Task to complete: Give the data below again exactly as it stands. Omit the pictures.

........

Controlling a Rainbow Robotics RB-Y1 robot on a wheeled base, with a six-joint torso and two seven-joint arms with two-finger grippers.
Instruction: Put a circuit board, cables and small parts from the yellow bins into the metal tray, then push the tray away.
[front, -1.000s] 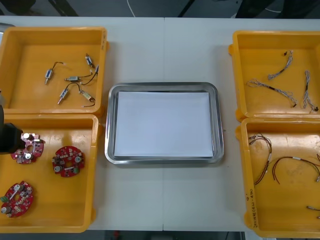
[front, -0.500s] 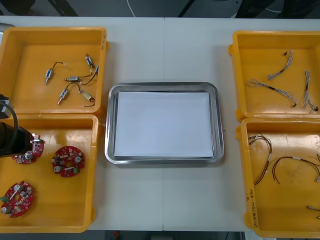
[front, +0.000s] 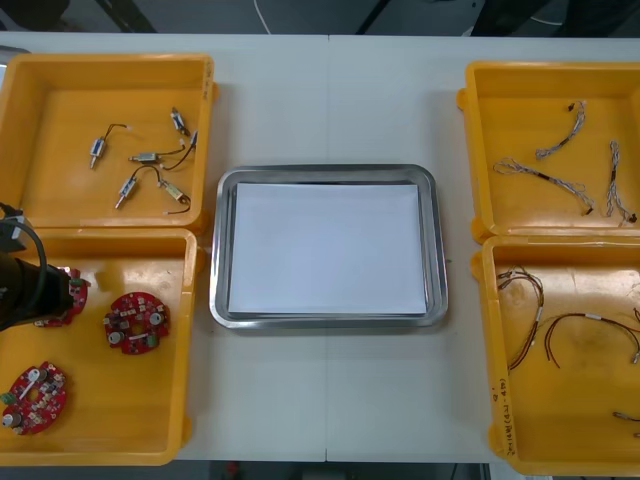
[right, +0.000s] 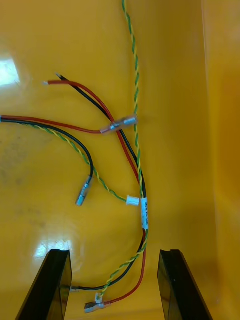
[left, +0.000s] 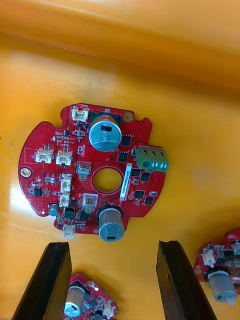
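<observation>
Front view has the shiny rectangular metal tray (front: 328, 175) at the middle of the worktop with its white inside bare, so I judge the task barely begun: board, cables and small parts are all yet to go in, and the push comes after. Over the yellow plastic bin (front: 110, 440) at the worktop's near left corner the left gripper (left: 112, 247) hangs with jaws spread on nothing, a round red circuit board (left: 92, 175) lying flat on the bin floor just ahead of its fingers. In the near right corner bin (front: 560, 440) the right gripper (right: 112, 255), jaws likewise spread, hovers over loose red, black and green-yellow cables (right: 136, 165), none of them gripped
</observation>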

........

Output for this exercise:
Controlling a Rainbow Robotics RB-Y1 robot on a wheeled base, with a six-joint torso and two seven-joint arms with two-finger grippers.
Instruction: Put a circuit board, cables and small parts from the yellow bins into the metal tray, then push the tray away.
[front, -1.000s] 
[front, -0.500s] 
[front, +0.000s] 
[right, +0.000s] 
[left, +0.000s] 
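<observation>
Front view has the shiny rectangular metal tray (front: 328, 175) at the middle of the worktop with its white inside bare, so I judge the task barely begun: board, cables and small parts are all yet to go in, and the push comes after. Over the yellow plastic bin (front: 110, 440) at the worktop's near left corner the left gripper (left: 112, 247) hangs with jaws spread on nothing, a round red circuit board (left: 92, 175) lying flat on the bin floor just ahead of its fingers. In the near right corner bin (front: 560, 440) the right gripper (right: 112, 255), jaws likewise spread, hovers over loose red, black and green-yellow cables (right: 136, 165), none of them gripped
</observation>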

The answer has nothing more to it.